* [Task statement] Copy every record word for word. The images stay behind.

* [Entries provided]
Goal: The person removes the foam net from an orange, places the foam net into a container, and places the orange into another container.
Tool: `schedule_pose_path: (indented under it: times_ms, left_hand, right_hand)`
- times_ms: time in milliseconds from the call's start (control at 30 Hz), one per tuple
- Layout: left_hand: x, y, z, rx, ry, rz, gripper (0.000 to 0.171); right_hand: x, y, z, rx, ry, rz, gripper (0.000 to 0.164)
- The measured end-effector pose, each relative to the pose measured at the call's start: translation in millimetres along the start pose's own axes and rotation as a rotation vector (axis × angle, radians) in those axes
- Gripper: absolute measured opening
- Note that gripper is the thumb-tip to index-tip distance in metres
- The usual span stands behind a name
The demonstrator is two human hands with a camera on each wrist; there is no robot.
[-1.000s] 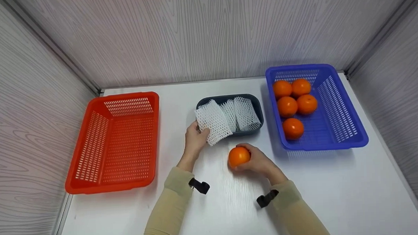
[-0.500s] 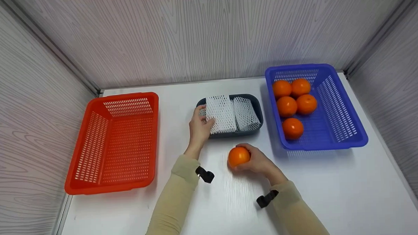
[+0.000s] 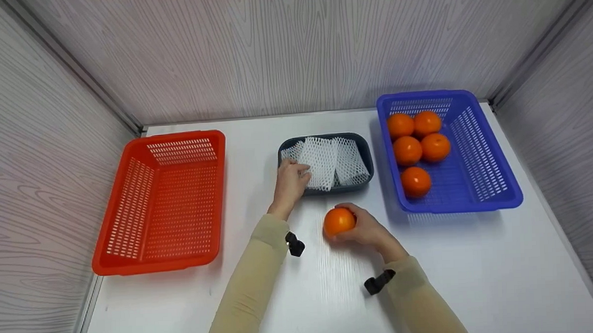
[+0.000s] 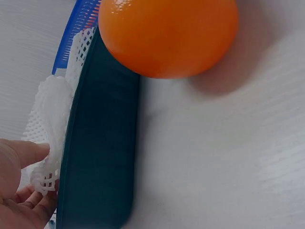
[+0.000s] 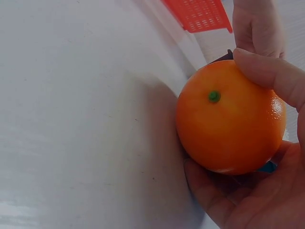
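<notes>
My left hand (image 3: 290, 182) is at the left side of the dark tray (image 3: 346, 189). Its thumb and fingers pinch the edge of a white foam net sleeve (image 3: 320, 163), which lies across the tray's middle; in the left wrist view the mesh (image 4: 52, 109) bunches between thumb and fingers. More net sleeves lie to either side, including the right one (image 3: 349, 159). In front of the tray, my right hand (image 3: 369, 229) holds an orange (image 3: 339, 222) low at the table, thumb on one side and fingers on the other. A green stem spot shows in the right wrist view.
A red basket (image 3: 219, 198) with nothing visible in it stands at the left. The blue basket (image 3: 479, 180) at the right holds several oranges (image 3: 415, 182) along its left side. Pale wood-grain panels (image 3: 292, 53) enclose the white table (image 3: 326, 303) behind and at both sides.
My left hand has brought the net sleeve from the tray's front left, back and right, down into the tray's middle. The right hand and its orange stay in place.
</notes>
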State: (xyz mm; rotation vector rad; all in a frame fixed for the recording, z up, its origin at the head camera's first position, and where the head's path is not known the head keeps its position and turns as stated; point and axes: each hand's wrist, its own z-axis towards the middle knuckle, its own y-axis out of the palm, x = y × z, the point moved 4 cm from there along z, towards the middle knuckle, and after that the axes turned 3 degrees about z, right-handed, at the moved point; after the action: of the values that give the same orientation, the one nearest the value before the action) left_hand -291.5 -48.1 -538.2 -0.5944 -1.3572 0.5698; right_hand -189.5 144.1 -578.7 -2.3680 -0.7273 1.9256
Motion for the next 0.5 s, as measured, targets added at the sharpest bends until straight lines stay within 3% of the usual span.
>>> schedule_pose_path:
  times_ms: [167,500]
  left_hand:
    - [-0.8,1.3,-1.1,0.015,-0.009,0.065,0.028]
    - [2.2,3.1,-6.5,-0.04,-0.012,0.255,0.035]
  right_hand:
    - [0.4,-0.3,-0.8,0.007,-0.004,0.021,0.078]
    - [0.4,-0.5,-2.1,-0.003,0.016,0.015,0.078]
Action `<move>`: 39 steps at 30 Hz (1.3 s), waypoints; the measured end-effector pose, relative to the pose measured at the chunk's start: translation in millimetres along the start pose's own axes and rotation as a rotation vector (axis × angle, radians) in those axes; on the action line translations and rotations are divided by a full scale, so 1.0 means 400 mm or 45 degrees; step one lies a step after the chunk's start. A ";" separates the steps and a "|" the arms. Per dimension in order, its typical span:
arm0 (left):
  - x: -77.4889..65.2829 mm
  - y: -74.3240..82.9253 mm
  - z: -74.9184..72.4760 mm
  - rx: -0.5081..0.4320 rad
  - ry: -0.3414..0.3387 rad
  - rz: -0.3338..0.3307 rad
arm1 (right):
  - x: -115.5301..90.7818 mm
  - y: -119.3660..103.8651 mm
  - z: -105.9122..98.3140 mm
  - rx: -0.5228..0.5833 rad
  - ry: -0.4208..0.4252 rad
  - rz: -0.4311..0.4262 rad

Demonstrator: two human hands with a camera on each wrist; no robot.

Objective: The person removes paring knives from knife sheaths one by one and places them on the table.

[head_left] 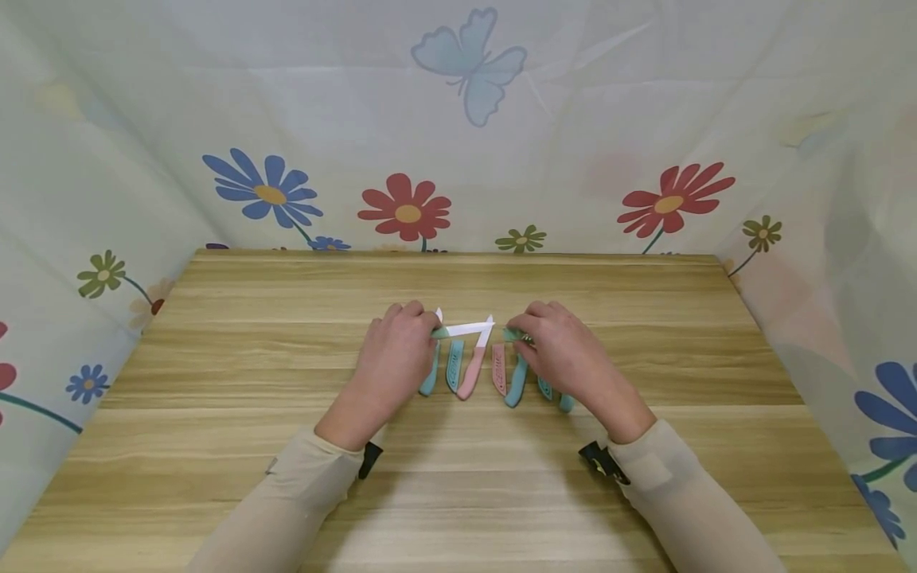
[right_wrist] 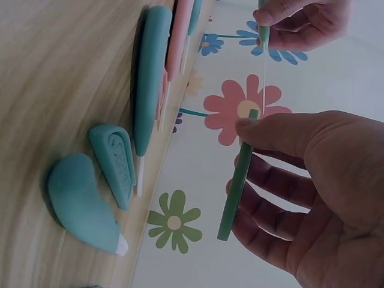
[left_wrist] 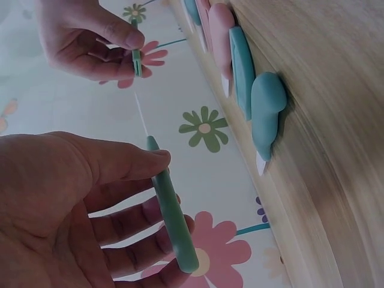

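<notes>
My left hand (head_left: 394, 350) pinches the green handle of a knife (left_wrist: 174, 222) between thumb and fingers. Its thin white blade (head_left: 469, 329) points right, toward the other hand. A slim green blade sheath (right_wrist: 237, 186) is held between the thumb and fingertips of my right hand (head_left: 562, 346). Blade tip and sheath are a short gap apart, both raised above the table. Below them lies a pink-handled knife (head_left: 470, 378) with a white blade, beside a pink sheath (head_left: 499, 368) and a teal sheath (head_left: 454, 368).
Teal-handled knives lie in the same row on the wooden table (head_left: 458, 493): one by the left hand (head_left: 429, 380), one at centre right (head_left: 515, 386), and one partly hidden under the right hand (head_left: 567, 403), near another teal sheath (right_wrist: 114, 162). A flower-printed cloth (head_left: 322, 103) hangs behind.
</notes>
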State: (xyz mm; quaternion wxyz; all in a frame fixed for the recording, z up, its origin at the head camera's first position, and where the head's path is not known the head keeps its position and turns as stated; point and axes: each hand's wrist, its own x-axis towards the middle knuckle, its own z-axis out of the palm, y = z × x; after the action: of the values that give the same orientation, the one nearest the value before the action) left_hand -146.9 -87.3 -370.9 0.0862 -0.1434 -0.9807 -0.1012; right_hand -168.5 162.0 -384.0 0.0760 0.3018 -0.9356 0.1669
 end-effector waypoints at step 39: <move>-0.029 -0.072 -0.025 -0.132 -0.013 -0.237 | 0.128 -0.083 -0.016 0.250 -0.337 0.179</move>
State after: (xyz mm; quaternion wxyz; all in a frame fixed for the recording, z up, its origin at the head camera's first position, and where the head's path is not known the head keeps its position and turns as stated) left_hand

* [The answer]
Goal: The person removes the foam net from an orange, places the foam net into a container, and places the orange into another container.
Tool: `schedule_pose_path: (indented under it: times_ms, left_hand, right_hand)`
- times_ms: time in milliseconds from the call's start (control at 30 Hz), one per tuple
- Layout: left_hand: x, y, z, rx, ry, rz, gripper (0.000 to 0.171); right_hand: x, y, z, rx, ry, rz, gripper (0.000 to 0.164)
- The measured end-effector pose, each relative to the pose measured at the call's start: translation in millimetres along the start pose's own axes and rotation as a rotation vector (axis × angle, radians) in those axes
- Gripper: absolute measured opening
- Note that gripper is the thumb-tip to index-tip distance in metres
- The usual span stands behind a name
The demonstrator is two human hands with a camera on each wrist; there is no robot.
[-1.000s] 
[-0.500s] 
[+0.000s] 
[+0.000s] 
[+0.000s] 
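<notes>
My left hand (image 3: 290, 182) is at the left side of the dark tray (image 3: 346, 189). Its thumb and fingers pinch the edge of a white foam net sleeve (image 3: 320, 163), which lies across the tray's middle; in the left wrist view the mesh (image 4: 52, 109) bunches between thumb and fingers. More net sleeves lie to either side, including the right one (image 3: 349, 159). In front of the tray, my right hand (image 3: 369, 229) holds an orange (image 3: 339, 222) low at the table, thumb on one side and fingers on the other. A green stem spot shows in the right wrist view.
A red basket (image 3: 219, 198) with nothing visible in it stands at the left. The blue basket (image 3: 479, 180) at the right holds several oranges (image 3: 415, 182) along its left side. Pale wood-grain panels (image 3: 292, 53) enclose the white table (image 3: 326, 303) behind and at both sides.
My left hand has brought the net sleeve from the tray's front left, back and right, down into the tray's middle. The right hand and its orange stay in place.
</notes>
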State: (xyz mm; rotation vector rad; all in a frame fixed for the recording, z up, its origin at the head camera's first position, and where the head's path is not known the head keeps its position and turns as stated; point and axes: each hand's wrist, its own z-axis towards the middle knuckle, its own y-axis out of the palm, x = y × z, the point moved 4 cm from there along z, towards the middle knuckle, and after that the axes turned 3 degrees about z, right-handed, at the moved point; after the action: of the values that give the same orientation, the one nearest the value before the action) left_hand -291.5 -48.1 -538.2 -0.5944 -1.3572 0.5698; right_hand -189.5 144.1 -578.7 -2.3680 -0.7273 1.9256
Motion for the next 0.5 s, as measured, targets added at the sharpest bends until straight lines stay within 3% of the usual span.
>>> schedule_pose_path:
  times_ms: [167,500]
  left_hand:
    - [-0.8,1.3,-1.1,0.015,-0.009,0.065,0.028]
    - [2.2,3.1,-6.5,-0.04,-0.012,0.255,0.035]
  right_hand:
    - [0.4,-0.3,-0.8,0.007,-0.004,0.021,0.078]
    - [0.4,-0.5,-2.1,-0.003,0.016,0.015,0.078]
Action `<move>`: 39 steps at 30 Hz (1.3 s), waypoints; the measured end-effector pose, relative to the pose measured at the chunk's start: translation in millimetres along the start pose's own axes and rotation as a rotation vector (axis × angle, radians) in those axes; on the action line translations and rotations are divided by a full scale, so 1.0 means 400 mm or 45 degrees; step one lies a step after the chunk's start. A ";" separates the steps and a "|" the arms. Per dimension in order, its typical span:
arm0 (left):
  - x: -77.4889..65.2829 mm
  - y: -74.3240..82.9253 mm
  - z: -74.9184..72.4760 mm
  - rx: -0.5081..0.4320 rad
  - ry: -0.3414..0.3387 rad
  - rz: -0.3338..0.3307 rad
arm1 (right):
  - x: -115.5301..90.7818 mm
  - y: -119.3660..103.8651 mm
  - z: -105.9122..98.3140 mm
  - rx: -0.5228..0.5833 rad
  - ry: -0.4208..0.4252 rad
  - rz: -0.4311..0.4262 rad

Demonstrator: two human hands with a camera on each wrist; no robot.

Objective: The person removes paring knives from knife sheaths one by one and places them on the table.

[head_left] 
[right_wrist] 
[left_wrist] 

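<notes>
My left hand (head_left: 394, 350) pinches the green handle of a knife (left_wrist: 174, 222) between thumb and fingers. Its thin white blade (head_left: 469, 329) points right, toward the other hand. A slim green blade sheath (right_wrist: 237, 186) is held between the thumb and fingertips of my right hand (head_left: 562, 346). Blade tip and sheath are a short gap apart, both raised above the table. Below them lies a pink-handled knife (head_left: 470, 378) with a white blade, beside a pink sheath (head_left: 499, 368) and a teal sheath (head_left: 454, 368).
Teal-handled knives lie in the same row on the wooden table (head_left: 458, 493): one by the left hand (head_left: 429, 380), one at centre right (head_left: 515, 386), and one partly hidden under the right hand (head_left: 567, 403), near another teal sheath (right_wrist: 114, 162). A flower-printed cloth (head_left: 322, 103) hangs behind.
</notes>
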State: (xyz mm; quaternion wxyz; all in a frame fixed for the recording, z up, its origin at the head camera's first position, and where the head's path is not known the head keeps its position and turns as stated; point and axes: each hand's wrist, its own x-axis towards the middle knuckle, its own z-axis out of the palm, y = z × x; after the action: of the values that give the same orientation, the one nearest the value before the action) left_hand -146.9 -87.3 -370.9 0.0862 -0.1434 -0.9807 -0.1012; right_hand -168.5 162.0 -384.0 0.0760 0.3018 -0.9356 0.1669
 end-effector waypoints at step 39: <move>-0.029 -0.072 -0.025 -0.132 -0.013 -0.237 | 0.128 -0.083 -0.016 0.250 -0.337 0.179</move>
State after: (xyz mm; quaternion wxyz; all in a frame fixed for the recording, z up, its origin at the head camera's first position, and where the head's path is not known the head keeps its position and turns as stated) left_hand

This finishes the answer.